X-Message-Number: 32319
References: <>
Date: Sun, 17 Jan 2010 11:43:49 -0800
Subject: Re: CryoNet #32315
From: Michael Smith <>

On Sun, Jan 17, 2010 at 2:00 AM, CryoNet <> wrote:
>
> CryoNet - Sun 17 Jan 2010
>
>    #32315: Re: Stressing rejuvenation to promote cryonics [Mark Plus]
>
> Rate This Digest: http://www.cryonet.org/cgi-bin/rate.cgi?msg=32315%2D32315
>
> Administrivia
>
> To subscribe to CryoNet, send email to:
>    
> with the subject line (not message _body_):
>    subscribe
> To unsubscribe, use the subject line:
>    unsubscribe
>
>
> ----------------------------------------------------------------------
>
> Message #32315
> From: Mark Plus <>
> Subject: Re: Stressing rejuvenation to promote cryonics
> Date: Sat, 16 Jan 2010 07:34:12 -0800
>
> In Cryonet #32314, Ben Best writes:
>
> >> I was asked to concentrate on the scientific
> >> aspects of cryonics. I will devote the first
> >> half of my presentation to rejuvenation science because
> >> I believe this is an essential part of the cryonics
> >> program that is too often missed, and which provides
> >> so much incentive (a marketing benefit for outreach).
>
> >David Stodolsky wrote:
>
> >> What evidence is there to support this view?
>
> >   I have drawn this conclusion from the hundreds if not
> thousands of conversations I have had with people
> about cryonics.
>

> I've also noticed that several components of the cryonics idea fail to 
communicate well, including the role of rejuvenation as part of the revival 
process, and the expectation that progress in trauma medicine will lead to the 
ability to repair "whole body frostbite," as someone called cryonic suspension.
>

> Instead I read or hear misconceptions about waking up in Future World with the
aged body that killed you in the first place, or "skepticism" that because 
nobody can revive you from suspension now, the whole cryonics exercise can't 
possibly work.
>

> Of course, "skepticism" of that sort rationalizes not doing anything to make 
cryonics better, and therefore guarantees its continuing underperformance. As I 
feel tempted to say to such people, "Okay, brainiac, tell us your plan for 
staying alive."
>

> Given that cryonics idea has circulated in the culture for almost 50 years, 
and that people can now easily read about it online, I'd like to know why such 
misunderstandings about it persist.
>
> Mark Plus


At a guess, I would suggest that it's because people are scared of
looking socially deviant.  I think we're all familiar with the
standard litany of illogical arguments against both cryonics and the
whole idea of immortality.  The fact that the same arguments appear in
people who don't collaborate and often clearly haven't put much
thought into the issue suggests that the primary resistance to
cryonics is cultural.  The arguments, I would wager, are completely
secondary to the primary drive to belong to and be accepted by a
community.

There are a few memes in particular that I think compound the problem.
 The two that I think are the most difficult to overcome are (1) the
idea that aging is an integral and therefore inevitable part of life
and (2) the idea that everyone has a proper time to die.  Since being
part of a culture is to a large extent a matter of adopting the memes
of that culture, we immortalists can often appear as though we're not
part of the same "tribe," so to speak, as those whom we would like to
persuade.  I suspect it has absolutely nothing to do with the logic of
life and death and has everything to do with the sense of belonging.

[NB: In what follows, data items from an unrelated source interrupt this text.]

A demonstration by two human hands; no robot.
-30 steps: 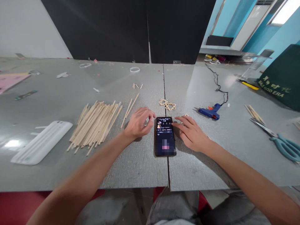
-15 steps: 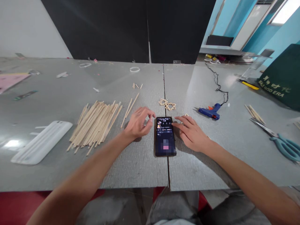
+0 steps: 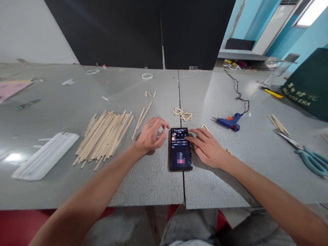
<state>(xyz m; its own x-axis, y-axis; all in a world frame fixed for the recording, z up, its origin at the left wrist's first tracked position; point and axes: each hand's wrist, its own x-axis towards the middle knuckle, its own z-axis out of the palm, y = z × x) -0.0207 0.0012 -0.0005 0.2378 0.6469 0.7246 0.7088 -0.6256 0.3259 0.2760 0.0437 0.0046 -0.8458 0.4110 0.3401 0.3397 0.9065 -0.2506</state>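
Note:
A smartphone (image 3: 180,150) with a lit dark screen lies flat on the grey table, across the seam between two panels. My right hand (image 3: 207,148) rests at its right side, fingers stretched out, with one fingertip over the screen's upper right part. Beside the phone's upper left edge is my left hand (image 3: 153,134), its fingers loosely bent and the thumb apart from them, holding nothing. Just beyond the phone sit two small star shapes made of sticks (image 3: 186,116). Part of a stick frame (image 3: 206,129) shows behind my right hand, which hides the rest of it.
Left of me lie a pile of wooden sticks (image 3: 105,135) and a white plastic package (image 3: 47,155). To the right are a blue glue gun (image 3: 232,122) with its cord, teal-handled scissors (image 3: 309,157), a yellow utility knife (image 3: 272,92) and a dark green bag (image 3: 309,83).
My right hand has shifted slightly left, bringing a fingertip further over the screen. The lower screen now shows a loading circle. My left hand stays in place.

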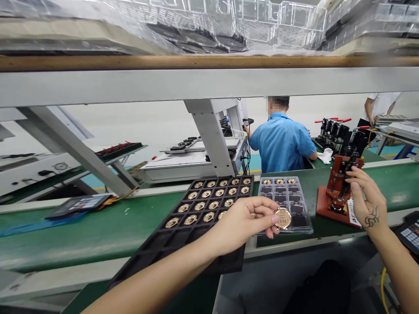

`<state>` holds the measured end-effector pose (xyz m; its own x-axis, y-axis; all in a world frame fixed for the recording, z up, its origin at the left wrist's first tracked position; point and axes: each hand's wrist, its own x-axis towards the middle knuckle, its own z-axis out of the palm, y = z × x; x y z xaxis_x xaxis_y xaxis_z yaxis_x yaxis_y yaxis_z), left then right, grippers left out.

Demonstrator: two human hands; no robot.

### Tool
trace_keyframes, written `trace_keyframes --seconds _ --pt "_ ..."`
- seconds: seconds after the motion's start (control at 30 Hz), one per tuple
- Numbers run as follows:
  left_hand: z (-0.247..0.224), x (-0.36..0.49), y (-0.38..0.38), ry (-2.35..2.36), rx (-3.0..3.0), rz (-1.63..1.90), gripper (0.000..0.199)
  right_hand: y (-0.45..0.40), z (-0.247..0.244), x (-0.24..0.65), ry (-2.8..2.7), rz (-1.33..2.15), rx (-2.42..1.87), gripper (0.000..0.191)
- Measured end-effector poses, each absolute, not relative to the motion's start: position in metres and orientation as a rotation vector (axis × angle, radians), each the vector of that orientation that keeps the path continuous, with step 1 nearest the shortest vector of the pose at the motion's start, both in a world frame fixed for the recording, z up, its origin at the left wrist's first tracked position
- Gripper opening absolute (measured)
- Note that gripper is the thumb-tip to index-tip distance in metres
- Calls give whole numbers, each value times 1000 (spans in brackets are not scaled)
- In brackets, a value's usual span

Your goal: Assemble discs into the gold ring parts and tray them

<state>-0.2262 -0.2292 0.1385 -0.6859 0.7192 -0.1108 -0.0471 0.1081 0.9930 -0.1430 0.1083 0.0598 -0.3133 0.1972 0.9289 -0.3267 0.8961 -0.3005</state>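
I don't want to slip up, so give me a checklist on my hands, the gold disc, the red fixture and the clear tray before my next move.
1. Left hand holding the gold disc: ok, pinched at its edge.
2. Disc's marked face visible: ok, towards the camera.
3. Right hand at the red fixture: ok.
4. Right hand's grip firm: cannot tell.
5. Fixture upright: ok.
6. Clear tray fully visible: not ok, left hand and disc hide part.

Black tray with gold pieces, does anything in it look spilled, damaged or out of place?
Nothing stands out: the visible gold pieces sit one per compartment in the black tray, none spilled. Your left hand and forearm hide part of it, and fine damage is too small to tell.
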Motion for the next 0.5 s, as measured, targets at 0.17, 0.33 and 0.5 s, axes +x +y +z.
trace_keyframes --seconds 0.17,0.33,0.5 --pt "138 -223 -230 1816 724 1633 36 109 59 -142 -1828 508 97 19" --pt "136 -219 -232 1894 826 1574 27 110 59 -143 -1828 495 96 19" --pt "136 -249 -256 2288 951 1441 27 113 61 -140 -1822 495 131 17"
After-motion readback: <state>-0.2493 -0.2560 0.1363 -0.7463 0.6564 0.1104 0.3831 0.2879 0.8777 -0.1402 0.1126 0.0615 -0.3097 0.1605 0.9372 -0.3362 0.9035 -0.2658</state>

Mind you, this is largely guesswork - well-researched guesswork, but
still very uncertain.  I and a few others who attended the Teens &
Twenties conference in Florida this last weekend are planning on
performing a study to explore this and other hypotheses (e.g. that
people with an inclination towards cryonics have a fundamentally
different psychological constitution than the general populous).  If
I'm right, then that's actually a really good thing.  Yes, it means
people are frustratingly unreasonable - but we already knew that.
What this would tell us is WHY people appear unreasonable by pointing
us to their actual motivations for rejecting cryonics and other
immortalist endeavors.  Once we know that, we can change our tactics
in presenting cryonics so that our presentations come across as more
compelling, meaning that we can really make progress in saving lives.

That's just my personal take on the matter.